▶ **TASK DESCRIPTION**: For each line in the data below, write an exact copy.

.....

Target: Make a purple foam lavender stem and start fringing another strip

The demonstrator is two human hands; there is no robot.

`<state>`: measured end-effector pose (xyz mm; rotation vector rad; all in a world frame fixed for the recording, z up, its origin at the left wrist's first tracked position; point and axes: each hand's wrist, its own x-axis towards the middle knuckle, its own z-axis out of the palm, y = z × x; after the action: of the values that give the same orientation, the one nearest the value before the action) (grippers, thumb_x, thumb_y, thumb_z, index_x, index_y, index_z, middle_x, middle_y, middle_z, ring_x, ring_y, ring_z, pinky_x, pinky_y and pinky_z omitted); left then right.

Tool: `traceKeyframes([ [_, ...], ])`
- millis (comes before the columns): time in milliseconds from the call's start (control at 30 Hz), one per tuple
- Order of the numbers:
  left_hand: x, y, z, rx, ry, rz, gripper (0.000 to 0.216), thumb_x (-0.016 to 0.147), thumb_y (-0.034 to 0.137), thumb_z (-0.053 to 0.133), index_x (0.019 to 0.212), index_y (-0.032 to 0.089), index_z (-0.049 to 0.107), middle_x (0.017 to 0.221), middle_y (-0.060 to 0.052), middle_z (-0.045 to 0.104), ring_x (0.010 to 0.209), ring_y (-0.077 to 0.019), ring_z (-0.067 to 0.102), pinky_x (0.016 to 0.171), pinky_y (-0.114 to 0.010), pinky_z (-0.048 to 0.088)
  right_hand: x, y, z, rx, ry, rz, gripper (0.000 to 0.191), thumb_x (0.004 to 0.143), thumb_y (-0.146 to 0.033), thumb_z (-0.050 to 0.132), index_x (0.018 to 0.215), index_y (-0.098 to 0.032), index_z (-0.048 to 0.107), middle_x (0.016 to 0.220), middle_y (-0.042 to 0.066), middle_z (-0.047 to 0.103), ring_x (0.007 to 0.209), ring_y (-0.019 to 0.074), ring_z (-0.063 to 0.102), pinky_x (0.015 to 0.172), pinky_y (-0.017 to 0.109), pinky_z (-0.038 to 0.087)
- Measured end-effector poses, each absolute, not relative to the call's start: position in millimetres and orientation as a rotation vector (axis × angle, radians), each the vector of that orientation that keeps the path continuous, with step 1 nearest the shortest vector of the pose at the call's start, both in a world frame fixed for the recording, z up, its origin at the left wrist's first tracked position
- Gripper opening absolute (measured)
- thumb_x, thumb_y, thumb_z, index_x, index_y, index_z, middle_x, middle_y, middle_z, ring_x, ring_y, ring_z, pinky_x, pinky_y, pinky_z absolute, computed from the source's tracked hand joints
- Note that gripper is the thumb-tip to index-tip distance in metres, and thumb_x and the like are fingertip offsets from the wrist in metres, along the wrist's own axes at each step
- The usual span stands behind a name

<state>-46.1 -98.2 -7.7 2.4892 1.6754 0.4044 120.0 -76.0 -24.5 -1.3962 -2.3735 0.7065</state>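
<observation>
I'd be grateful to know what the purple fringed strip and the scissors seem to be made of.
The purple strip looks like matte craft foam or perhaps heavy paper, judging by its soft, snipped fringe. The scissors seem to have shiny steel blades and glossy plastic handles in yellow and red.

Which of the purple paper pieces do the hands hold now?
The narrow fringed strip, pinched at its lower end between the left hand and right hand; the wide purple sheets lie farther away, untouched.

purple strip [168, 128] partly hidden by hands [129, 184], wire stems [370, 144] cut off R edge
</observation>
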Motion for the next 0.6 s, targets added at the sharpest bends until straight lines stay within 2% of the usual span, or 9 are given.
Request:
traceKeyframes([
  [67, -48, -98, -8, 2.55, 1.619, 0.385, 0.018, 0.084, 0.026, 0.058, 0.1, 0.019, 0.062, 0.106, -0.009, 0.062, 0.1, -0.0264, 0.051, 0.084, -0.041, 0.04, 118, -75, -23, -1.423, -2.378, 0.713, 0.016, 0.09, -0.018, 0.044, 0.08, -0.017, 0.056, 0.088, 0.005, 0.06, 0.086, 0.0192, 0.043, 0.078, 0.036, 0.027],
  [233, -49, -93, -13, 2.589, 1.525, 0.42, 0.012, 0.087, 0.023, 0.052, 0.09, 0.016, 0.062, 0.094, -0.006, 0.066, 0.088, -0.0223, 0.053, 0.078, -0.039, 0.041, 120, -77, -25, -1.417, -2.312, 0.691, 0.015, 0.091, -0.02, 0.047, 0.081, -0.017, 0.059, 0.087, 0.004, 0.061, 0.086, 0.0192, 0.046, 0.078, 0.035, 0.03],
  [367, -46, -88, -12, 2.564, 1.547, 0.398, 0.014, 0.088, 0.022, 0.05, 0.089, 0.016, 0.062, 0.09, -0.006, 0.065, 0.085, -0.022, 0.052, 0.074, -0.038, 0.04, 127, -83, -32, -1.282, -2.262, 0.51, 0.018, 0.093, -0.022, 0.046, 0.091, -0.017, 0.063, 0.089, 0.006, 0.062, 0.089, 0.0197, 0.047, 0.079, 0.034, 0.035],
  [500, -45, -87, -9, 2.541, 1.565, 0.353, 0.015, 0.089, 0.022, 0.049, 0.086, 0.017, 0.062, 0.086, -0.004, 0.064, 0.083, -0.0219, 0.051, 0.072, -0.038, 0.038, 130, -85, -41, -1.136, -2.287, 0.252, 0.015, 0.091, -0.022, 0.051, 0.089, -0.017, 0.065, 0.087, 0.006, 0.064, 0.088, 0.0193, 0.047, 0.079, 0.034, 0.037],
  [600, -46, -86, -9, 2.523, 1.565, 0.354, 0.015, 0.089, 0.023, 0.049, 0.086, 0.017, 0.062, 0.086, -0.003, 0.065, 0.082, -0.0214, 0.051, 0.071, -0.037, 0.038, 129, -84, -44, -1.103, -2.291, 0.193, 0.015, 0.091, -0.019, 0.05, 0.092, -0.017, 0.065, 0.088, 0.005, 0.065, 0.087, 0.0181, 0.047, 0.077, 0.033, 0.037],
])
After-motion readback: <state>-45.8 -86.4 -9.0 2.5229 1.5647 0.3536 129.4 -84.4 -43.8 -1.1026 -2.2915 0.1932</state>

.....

▶ **EXERCISE ANSWER**:
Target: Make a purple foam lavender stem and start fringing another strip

The demonstrator is two human hands; there is no robot.

`<state>`: measured end-effector pose (xyz mm; rotation vector rad; all in a world frame fixed for the recording, z up, its origin at the left wrist's first tracked position; point and axes: each hand's wrist, its own x-axis towards the middle knuckle, its own z-axis out of the palm, y = z × x; after the action: of the values that give the same orientation, the one nearest the value before the action) (grippers, thumb_x, thumb_y, thumb_z, index_x, index_y, index_z, middle_x, middle_y, middle_z, ring_x, ring_y, ring_z, pinky_x, pinky_y and pinky_z omitted); left then right.

Tool: `traceKeyframes([ [_, ...], ])`
- millis (comes before the columns): time in milliseconds from the call's start (control at 30 Hz), one per tuple
- Order of the numbers:
  left_hand: x, y, z, rx, ry, rz, gripper (0.000 to 0.216), thumb_x (-0.016 to 0.147), thumb_y (-0.034 to 0.137), thumb_z (-0.053 to 0.133), index_x (0.019 to 0.212), index_y (-0.032 to 0.089), index_z (-0.049 to 0.107), middle_x (0.017 to 0.221), middle_y (-0.060 to 0.052), middle_z (-0.045 to 0.104), ring_x (0.010 to 0.209), ring_y (-0.077 to 0.019), ring_z (-0.067 to 0.102), pinky_x (0.016 to 0.171), pinky_y (-0.114 to 0.010), pinky_z (-0.048 to 0.088)
  right_hand: x, y, z, rx, ry, rz, gripper (0.000 to 0.191), thumb_x (0.004 to 0.143), thumb_y (-0.146 to 0.033), thumb_z (-0.050 to 0.132), index_x (0.018 to 0.215), index_y (-0.098 to 0.032), index_z (-0.048 to 0.107), middle_x (0.016 to 0.220), middle_y (-0.042 to 0.066), middle_z (-0.047 to 0.103), ring_x (0.007 to 0.209), ring_y (-0.019 to 0.074), ring_z (-0.063 to 0.102), pinky_x (0.015 to 0.172), pinky_y (-0.017 to 0.109), pinky_z (-0.038 to 0.087)
- Measured end-effector poses, each absolute, not relative to the call's start: position in millimetres and orientation as a rotation vector (axis × angle, radians), each the vector of that orientation that keeps the path continuous, with step 1 nearest the shortest vector of the pose at the call's start, both in a world frame fixed for the recording, z up, its origin at the left wrist's first tracked position
- Gripper opening absolute (measured)
- thumb_x, thumb_y, thumb_z, index_x, index_y, index_z, middle_x, middle_y, middle_z, ring_x, ring_y, ring_z, pinky_x, pinky_y, pinky_z absolute, computed from the source's tracked hand joints
- Note that gripper is the thumb-tip to index-tip distance in metres, and thumb_x and the like are fingertip offsets from the wrist in metres, along the wrist's own axes at each step
- The usual span stands behind a name

<state>-46.1 -98.2 -7.7 2.4892 1.6754 0.4044 120.0 -76.0 -24.5 -1.3962 -2.3735 0.7065</state>
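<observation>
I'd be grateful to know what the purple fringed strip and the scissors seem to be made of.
The purple strip looks like matte craft foam or perhaps heavy paper, judging by its soft, snipped fringe. The scissors seem to have shiny steel blades and glossy plastic handles in yellow and red.

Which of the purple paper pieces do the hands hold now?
The narrow fringed strip, pinched at its lower end between the left hand and right hand; the wide purple sheets lie farther away, untouched.

purple strip [168, 128] partly hidden by hands [129, 184], wire stems [370, 144] cut off R edge
</observation>
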Motion for the next 0.6 s, targets added at the sharpest bends until straight lines stay within 2% of the usual span, or 9 are given.
Request:
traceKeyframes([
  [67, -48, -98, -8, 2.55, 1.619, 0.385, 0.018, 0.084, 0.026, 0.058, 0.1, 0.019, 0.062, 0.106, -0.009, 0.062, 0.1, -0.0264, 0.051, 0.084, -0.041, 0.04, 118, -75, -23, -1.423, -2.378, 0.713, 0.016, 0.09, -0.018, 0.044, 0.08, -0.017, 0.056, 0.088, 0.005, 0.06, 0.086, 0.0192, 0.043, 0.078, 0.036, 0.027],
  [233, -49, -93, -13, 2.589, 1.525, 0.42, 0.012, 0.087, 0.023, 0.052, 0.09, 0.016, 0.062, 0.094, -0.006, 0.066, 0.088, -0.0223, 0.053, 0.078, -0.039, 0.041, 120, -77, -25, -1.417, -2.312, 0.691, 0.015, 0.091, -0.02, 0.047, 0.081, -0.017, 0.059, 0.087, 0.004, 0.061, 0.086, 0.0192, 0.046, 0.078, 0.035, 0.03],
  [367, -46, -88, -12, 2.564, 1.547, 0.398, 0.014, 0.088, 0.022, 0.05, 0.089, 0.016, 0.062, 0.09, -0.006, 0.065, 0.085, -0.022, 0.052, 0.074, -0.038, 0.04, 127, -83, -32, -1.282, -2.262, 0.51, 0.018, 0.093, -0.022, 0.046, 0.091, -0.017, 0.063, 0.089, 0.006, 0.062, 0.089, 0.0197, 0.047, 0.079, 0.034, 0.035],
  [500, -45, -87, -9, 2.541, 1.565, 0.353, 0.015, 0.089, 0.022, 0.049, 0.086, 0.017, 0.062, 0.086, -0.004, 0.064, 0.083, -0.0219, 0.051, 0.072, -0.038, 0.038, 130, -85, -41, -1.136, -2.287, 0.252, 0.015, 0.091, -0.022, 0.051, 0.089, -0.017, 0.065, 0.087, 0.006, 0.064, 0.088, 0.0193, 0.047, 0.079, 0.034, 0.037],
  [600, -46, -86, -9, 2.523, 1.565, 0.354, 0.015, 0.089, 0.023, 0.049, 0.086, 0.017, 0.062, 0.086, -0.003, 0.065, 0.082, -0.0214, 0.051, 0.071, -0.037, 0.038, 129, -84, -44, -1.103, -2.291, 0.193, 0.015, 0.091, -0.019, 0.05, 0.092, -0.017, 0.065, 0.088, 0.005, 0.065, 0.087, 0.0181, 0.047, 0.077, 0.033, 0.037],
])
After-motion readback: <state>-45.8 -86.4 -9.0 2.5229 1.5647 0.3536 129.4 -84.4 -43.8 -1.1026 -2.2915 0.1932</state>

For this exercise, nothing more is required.